Why does this topic seem to be increasing in frequency? And what role does technology play within these actions of misconduct?

Juror misconduct can take many forms, including:

Communication by the juror with those outside of the trial.

Gone are the days of communicating to others without the use of technology. Be it chatting on the phone, texting, posting to social media sites, using mobile apps… the channels of communication have undoubtedly changed. The majority of teenagers, who are early adopters of communication technologies, have made new friends online. Social media sites are the most common way to connect with these friends. So it not unrealistic to think that a juror’s preferred method of communicating to his (600 Facebook) friends is to post a message on his or her private Facebook page.

When the jury member brings outside evidence into the trial that they have found themselves, and this evidence had not been allowed into the trial by the judge or lawyers.

There are many legal ways to suppress information (motions in limine, motions to suppress, the prejudice/probative balancing test, objections, etc.). If a juror does “research” by way of Googling information, these suppression methods potentially become boondoggles.

For example, a juror may Google a defendant’s name in a criminal trial and find evidence of past crimes that might not have come into the current trial. Maybe the defendant was not going to testify or the judge would have barred the prosecutor of using evidence of a prior conviction to prove a defendant’s guilt or tendency to commit crimes. Either way, the juror, not the judge, has determined the admissibility of the evidence and may use this to presume that the defendant of a current trial is guilty.

On another note, we are living in an age where potentially any person can have an electronic platform to not only express their viewpoints but also solicit praise for them. Most news websites allow readers to vote for comments. Reddit allows users to vote up or down a story, and the most popular stories then get listed on the site’s homepage. This is a modern way to win a popularity contest that thrives on drama. If a story is dramatic or shocking in some way, it becomes more visible with the up votes, links, and shares.

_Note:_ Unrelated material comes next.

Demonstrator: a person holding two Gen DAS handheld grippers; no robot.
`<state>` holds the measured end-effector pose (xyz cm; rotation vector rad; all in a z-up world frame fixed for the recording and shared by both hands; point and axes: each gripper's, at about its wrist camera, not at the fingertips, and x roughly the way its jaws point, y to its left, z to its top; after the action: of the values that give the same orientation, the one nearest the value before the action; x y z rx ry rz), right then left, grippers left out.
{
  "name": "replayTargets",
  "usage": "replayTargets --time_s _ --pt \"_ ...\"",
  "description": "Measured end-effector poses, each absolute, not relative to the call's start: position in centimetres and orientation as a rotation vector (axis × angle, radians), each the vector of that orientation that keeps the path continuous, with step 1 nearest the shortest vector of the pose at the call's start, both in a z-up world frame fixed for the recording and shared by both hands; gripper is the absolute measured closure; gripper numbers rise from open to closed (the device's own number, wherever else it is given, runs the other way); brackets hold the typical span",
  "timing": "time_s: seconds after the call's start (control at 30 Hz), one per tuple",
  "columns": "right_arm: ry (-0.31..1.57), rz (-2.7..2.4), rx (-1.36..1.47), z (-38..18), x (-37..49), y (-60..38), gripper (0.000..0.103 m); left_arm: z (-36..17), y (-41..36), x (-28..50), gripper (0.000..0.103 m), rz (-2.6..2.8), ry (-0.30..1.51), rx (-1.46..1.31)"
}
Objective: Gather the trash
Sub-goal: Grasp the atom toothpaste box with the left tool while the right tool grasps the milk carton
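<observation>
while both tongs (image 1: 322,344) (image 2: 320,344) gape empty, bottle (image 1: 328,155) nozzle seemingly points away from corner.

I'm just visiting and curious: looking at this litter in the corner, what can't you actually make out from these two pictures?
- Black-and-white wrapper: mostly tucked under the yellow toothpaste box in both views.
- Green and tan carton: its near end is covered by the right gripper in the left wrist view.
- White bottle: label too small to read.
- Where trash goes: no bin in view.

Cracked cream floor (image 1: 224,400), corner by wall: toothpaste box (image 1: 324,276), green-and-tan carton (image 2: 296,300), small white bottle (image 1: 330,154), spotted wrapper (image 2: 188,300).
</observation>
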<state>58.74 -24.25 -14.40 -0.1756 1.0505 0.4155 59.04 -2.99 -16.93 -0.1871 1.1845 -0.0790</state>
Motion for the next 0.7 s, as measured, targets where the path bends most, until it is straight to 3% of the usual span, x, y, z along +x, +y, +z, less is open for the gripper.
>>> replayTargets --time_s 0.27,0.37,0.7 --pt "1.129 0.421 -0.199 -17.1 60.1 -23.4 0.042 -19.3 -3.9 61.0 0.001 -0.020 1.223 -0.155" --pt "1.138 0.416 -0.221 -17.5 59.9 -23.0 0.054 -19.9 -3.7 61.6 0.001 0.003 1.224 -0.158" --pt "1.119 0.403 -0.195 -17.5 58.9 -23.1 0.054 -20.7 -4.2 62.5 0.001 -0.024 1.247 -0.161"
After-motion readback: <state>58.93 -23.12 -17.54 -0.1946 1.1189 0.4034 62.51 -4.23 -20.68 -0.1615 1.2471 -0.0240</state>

So when a juror posts his or her news about a trial, they could be seeking praise and attention from their 600 Facebook friends. And, in what has been shown already, either the juror will ask for the friends’ advice or the friends will voluntarily advise the juror how to proceed in the trial.

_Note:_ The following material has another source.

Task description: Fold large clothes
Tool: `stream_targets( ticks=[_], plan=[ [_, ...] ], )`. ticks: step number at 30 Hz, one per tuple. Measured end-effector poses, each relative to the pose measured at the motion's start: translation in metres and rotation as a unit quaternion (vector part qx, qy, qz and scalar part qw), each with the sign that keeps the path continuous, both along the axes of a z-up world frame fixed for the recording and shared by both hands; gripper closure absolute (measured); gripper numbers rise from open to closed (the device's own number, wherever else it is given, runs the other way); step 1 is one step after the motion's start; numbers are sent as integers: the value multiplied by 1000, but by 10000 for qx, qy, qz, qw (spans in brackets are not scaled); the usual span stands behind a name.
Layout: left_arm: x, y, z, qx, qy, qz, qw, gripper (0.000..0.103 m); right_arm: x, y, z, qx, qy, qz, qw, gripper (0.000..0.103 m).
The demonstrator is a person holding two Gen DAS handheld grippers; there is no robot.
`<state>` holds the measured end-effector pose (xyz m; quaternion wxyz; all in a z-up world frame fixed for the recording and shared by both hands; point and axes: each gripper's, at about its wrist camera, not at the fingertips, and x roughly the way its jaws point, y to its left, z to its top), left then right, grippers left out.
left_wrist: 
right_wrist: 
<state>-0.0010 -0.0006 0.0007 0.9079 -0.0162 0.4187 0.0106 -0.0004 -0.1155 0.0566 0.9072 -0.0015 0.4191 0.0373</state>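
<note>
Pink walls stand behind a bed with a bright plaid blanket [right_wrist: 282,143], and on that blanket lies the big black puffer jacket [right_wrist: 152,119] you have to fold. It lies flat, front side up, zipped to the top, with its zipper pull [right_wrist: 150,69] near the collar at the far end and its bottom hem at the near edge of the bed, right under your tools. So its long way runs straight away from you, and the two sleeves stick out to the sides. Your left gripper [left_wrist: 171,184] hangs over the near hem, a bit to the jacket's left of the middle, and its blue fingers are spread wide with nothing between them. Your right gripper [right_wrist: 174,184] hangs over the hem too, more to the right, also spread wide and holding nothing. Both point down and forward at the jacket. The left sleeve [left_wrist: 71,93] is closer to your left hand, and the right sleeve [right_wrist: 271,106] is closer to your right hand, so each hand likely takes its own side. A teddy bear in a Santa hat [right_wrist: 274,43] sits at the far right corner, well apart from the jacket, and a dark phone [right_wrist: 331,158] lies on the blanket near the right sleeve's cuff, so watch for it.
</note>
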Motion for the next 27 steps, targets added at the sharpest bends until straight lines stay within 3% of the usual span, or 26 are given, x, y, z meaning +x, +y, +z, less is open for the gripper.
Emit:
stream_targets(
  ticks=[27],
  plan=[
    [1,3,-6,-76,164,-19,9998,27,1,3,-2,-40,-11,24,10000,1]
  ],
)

In many ways, the trial process of barring jurors from posting trial information online or Googling information now runs counter to how jurors live.

Jurors may be not be able to stop themselves from going online.

Although the United States has not formally recognized internet addiction as a mental illness, there is a growing concern that Internet usage can be a more than a social problem. Currently, 85% of Americans go online. A study that was conducted in 2004 by Pew also found that 64% of Internet users say their daily routines and activities would be affected if they could no longer use the Internet, and older people are more likely than younger Internet users to go online to interact socially.

Although this data is a bit dated, it suggests that breaking jurors of the daily habit of going online and refraining from posting or searching may be akin to putting them through digital detox.  It is an upwards battle.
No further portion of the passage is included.